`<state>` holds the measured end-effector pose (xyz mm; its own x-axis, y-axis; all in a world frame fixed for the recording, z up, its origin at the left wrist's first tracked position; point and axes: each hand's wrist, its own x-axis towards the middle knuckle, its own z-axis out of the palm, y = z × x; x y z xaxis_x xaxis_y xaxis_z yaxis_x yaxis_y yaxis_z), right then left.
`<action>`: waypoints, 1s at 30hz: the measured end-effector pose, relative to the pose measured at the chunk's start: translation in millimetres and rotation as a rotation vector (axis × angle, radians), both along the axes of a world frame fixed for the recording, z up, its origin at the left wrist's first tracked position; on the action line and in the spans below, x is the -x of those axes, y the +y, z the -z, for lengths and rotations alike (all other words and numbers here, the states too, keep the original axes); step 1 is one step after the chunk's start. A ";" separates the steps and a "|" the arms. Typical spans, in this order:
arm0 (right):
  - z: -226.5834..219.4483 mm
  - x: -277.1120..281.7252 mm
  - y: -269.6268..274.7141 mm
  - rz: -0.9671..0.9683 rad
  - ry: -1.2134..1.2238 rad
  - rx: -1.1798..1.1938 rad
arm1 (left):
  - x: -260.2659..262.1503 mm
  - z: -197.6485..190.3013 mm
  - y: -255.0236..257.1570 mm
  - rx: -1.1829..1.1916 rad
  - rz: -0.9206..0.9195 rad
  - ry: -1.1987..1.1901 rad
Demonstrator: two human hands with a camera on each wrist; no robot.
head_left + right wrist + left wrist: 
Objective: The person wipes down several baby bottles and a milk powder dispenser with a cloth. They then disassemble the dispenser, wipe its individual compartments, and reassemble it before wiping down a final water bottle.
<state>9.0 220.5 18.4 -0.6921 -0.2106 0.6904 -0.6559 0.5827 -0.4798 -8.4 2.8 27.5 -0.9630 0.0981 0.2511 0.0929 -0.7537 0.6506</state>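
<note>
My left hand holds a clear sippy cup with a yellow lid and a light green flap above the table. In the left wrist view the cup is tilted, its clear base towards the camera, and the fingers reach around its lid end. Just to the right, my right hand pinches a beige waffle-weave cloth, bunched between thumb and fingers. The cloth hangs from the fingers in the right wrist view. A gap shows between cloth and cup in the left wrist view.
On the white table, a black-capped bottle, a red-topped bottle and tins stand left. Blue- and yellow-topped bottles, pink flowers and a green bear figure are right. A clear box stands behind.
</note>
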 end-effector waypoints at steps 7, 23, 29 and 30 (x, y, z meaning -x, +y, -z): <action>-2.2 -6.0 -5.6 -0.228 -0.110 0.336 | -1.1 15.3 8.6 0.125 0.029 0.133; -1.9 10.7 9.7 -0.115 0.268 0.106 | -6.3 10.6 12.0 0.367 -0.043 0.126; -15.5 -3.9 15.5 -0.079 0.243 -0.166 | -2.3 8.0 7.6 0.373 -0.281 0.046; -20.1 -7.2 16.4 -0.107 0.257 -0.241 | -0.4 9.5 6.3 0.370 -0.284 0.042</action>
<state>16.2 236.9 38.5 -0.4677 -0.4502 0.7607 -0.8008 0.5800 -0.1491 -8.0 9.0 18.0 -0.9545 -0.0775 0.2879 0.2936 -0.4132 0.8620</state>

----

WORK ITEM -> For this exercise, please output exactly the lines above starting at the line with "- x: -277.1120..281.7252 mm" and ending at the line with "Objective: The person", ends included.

EXERCISE OUTPUT ->
  - x: -277.1120..281.7252 mm
  - y: -269.6268..274.7141 mm
  - rz: -0.9671..0.9683 rad
  - ry: -1.2134..1.2238 rad
  - rx: -1.1798..1.1938 rad
arm1 (left):
  - x: -260.2659..262.1503 mm
  - z: -197.6485..190.3013 mm
  - y: -255.0236..257.1570 mm
  - rx: -1.1829..1.1916 rad
  - rz: -0.9206..0.9195 rad
  - ry: -1.1987..1.1901 rad
Demonstrator: two human hands with a camera on each wrist; no robot.
head_left + right wrist + left wrist: 
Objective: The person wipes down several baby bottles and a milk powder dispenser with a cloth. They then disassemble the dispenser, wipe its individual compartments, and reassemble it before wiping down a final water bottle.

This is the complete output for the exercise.